A DEMOCRACIA UNIPARTIDÁRIA DA ODEBRECHT

A existência de partidos políticos e eleições periódicas são elementos que constituem um país democrático, pelo menos em tese.  Quando no período que antecedeu sua primeira vitória para Presidente da República, LULA prometia que a política iria ocupar o espaço de poder em detrimento da economia.

Nestes 15 anos, presenciamos a evolução da importância dos Políticos e agentes públicos nas decisões do país. A cada ano, novos partidos e dirigentes surgiam, ao ponto de termos hoje 35 partidos registrados no TSE e uma dezena aguardando registro. A promessa do então candidato LULA, havia se cumprido.

Em 2014 surge a Lava Jato, e com ela, as revelações dos bastidores do poder, desnudando a promíscua relação entre o público e o privado. A sensação de justiça toma conta do imaginário coletivo do brasileiro com a prisão de grandes empresários e alguns notórios políticos, porém, faltava o aprofundamento dessa relação, o que vem ocorrer com a propalada “delação do fim do mundo” da Odebrecht.

Com a divulgação desta delação, revelou-se situações inimagináveis na política Brasileira. Dezenas de partidos que assumiram o poder no Brasil nos últimos 30 anos, eram controlados por um único partido, o PDO – Partido da Odebrecht.

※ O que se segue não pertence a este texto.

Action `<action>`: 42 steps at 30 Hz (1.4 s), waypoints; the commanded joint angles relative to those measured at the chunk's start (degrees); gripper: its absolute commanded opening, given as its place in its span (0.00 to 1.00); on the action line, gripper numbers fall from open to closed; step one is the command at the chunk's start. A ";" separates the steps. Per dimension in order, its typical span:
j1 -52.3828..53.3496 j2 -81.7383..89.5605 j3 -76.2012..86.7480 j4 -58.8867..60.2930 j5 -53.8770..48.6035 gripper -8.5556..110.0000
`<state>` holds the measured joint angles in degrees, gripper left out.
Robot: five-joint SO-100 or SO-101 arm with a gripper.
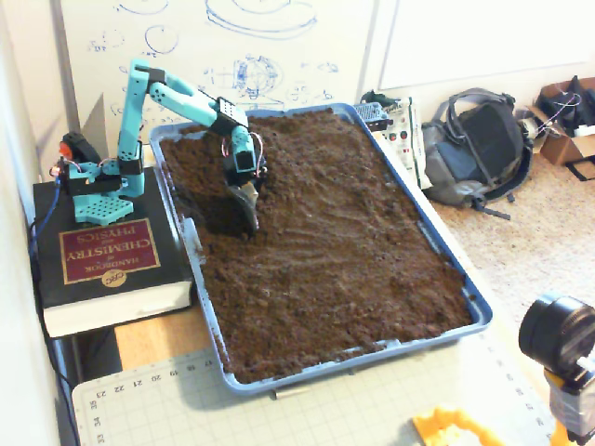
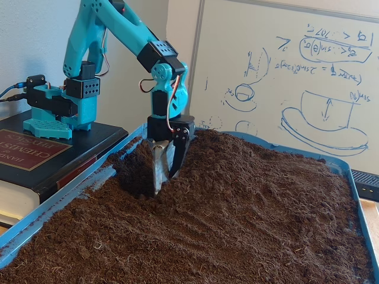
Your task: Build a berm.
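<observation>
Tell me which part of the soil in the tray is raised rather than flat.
The berm at the tray's far end, by the whiteboard, just beyond the gripper. It humps above the blue tray rim, while soil toward the near end lies flat and faintly rippled.

1. A whiteboard (image 1: pixel 223 56) leans against the back wall, covered in blue marker sketches; in the other fixed view it (image 2: pixel 284 77) fills the right half, showing dish-like shapes and mirrored writing.
2. A pale wall (image 2: pixel 35 35) stands at the left behind the bench.
3. The floor (image 1: pixel 548 242) at the right is beige and speckled.
4. A grey backpack (image 1: pixel 479 149) lies on the floor by the bench's far right corner.
5. Cardboard boxes (image 1: pixel 567 116) sit at the far right edge.
6. A pale green cutting mat (image 1: pixel 307 409) with ruler marks covers the bench's near edge.
7. The light is soft and even.
</observation>
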<state>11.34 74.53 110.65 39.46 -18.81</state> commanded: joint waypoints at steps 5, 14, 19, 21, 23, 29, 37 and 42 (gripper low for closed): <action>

O Partido da Odebrecht, Presidido pelo Príncipe das Empreiteiras, Marcelo Odebrecht, ditava os rumos da Política Brasileira, financiando os diversos candidatos, em todos os Estados e Cargos, de variados interesses. A maior bancada do Congresso pertencia a Odebrecht, os principais Ministros e dirigentes estatais estavam ligados a Odebrecht, Governadores e Presidentes da República estavam ligados ao Partido da Odebrecht.

O poder da Odebrecht era tanto, que Marcelo ajudou a redigir a Carta que o então candidato LULA escreveu para os “Brasileiros” no intuito de acalmar o mercado. Interviu na política tributária, fiscal e econômica do país, redigindo e aprovando medidas provisórias e projetos de leis que atendessem aos interesses do Conglomerado Odebrecht.

As delações estão nos deixando perplexos e nos fazendo sentir marionetes, na medida que os Eleitos legislam e governam não para o povo, mas para aqueles que lhes financiam. Permanece a tese marxista de que o econômico determina sobre o político, o jurídico e o social.

Os mais de 3 bilhões de dólares aplicados pelo Departamento da Corrupção da Odebrecht, demonstra que vivemos em uma democracia de Partido único, cuja ideologia e programa para convencimento, é o volumoso dinheiro obtido pelas obras públicas, dinheiro esse que falta nas Escolas, Postos de Saúde e Hospitais, e que realimenta um ciclo vicioso de corruptos e corruptores.

Que este processo provoque uma depuração e ressignifique a forma de fazer política, começando pelo eleitor e tornando mais transparente as relações entre o público e o privado.